Background technique
The energy and environment are two key factors for maintaining human social.With the day of traditional fossil energy
Gradually exhausted and atmosphere pollution and greenhouse effects with fossil energy burning generation, it is a kind of clean renewable there is an urgent need to find
The energy carrys out substitute fossil fuels.

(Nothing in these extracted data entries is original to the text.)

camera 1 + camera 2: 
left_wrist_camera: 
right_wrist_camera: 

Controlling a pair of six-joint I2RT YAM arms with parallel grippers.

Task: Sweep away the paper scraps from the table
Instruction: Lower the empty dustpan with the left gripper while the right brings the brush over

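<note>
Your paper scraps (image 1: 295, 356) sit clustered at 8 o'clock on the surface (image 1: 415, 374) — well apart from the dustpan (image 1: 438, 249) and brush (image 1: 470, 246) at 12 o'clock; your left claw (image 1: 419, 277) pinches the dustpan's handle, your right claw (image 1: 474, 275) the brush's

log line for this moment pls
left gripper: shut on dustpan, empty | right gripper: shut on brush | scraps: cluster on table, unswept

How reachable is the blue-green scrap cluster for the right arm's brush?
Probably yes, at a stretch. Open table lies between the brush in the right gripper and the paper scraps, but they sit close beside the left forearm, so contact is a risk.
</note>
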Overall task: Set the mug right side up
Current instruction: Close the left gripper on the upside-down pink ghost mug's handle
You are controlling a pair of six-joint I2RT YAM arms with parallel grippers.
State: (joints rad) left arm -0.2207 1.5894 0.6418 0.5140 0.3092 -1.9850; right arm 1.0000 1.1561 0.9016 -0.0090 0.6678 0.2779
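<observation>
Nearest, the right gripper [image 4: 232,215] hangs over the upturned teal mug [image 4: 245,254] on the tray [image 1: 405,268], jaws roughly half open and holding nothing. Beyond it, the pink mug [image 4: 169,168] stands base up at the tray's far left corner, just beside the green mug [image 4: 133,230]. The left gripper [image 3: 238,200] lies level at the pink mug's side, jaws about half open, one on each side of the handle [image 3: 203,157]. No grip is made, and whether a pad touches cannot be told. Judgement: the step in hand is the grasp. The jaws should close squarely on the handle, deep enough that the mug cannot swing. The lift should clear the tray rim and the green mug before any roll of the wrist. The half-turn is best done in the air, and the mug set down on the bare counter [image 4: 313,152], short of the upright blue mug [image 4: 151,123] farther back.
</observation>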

Hydrogen Energy is pollution-free as one kind, and the energy of high-energy density is attracted attention.Electrochemical decomposition water hydrogen manufacturing has operation
Simply, the advantages of converting rate is high, does not discharge exhaust gas is expected to replace the vapor reforming hydrogen production technology of highly energy-consuming.However mesh
Preceding water electrolysis hydrogen production cost is much higher than conventional catalyst hydrogen producing technology, is largely determined by expensive needed for electrolysis water liberation of hydrogen and oxygen evolution reaction
Metallic catalyst.Wherein Oxygen anodic evolution reaction is that one thermodynamically unfavourable and the slow electrode reaction of dynamics, overpotential are remote
It is reacted higher than cathode hydrogen evolution, needs to reduce overpotential using catalyst, improve reaction rate, so that whole raising electrolysis water is anti-
The efficiency answered.
Currently, most effective commercialization analysis oxygen elctro-catalyst is iridium dioxide and ruthenic oxide, but both noble metals
Catalyst is due to reserves rareness and expensive and limit the large-scale application of water electrolysis hydrogen production technology.In addition, also having at present
Report that some cheap transition metal oxides, the materials such as sulfide can be used as the elctro-catalyst of Oxygen anodic evolution reaction, but this
The performance distance noble metal catalyst of a little materials still has certain distance.
Therefore, development cost is cheap and at the same time the Oxygen anodic evolution elctro-catalyst with high activity and stability is with important
Meaning.
Summary of the invention
At high cost, active low and/or stability that the technical problem to be solved by the present invention is to overcome existing analysis oxygen elctro-catalysts
It is simple and convenient, low in cost and have very high oxygen separated activity and stability to provide a kind of preparation method for the defect and deficiency of difference
Metal oxide-sulfide composite anode analyses oxygen elctro-catalyst.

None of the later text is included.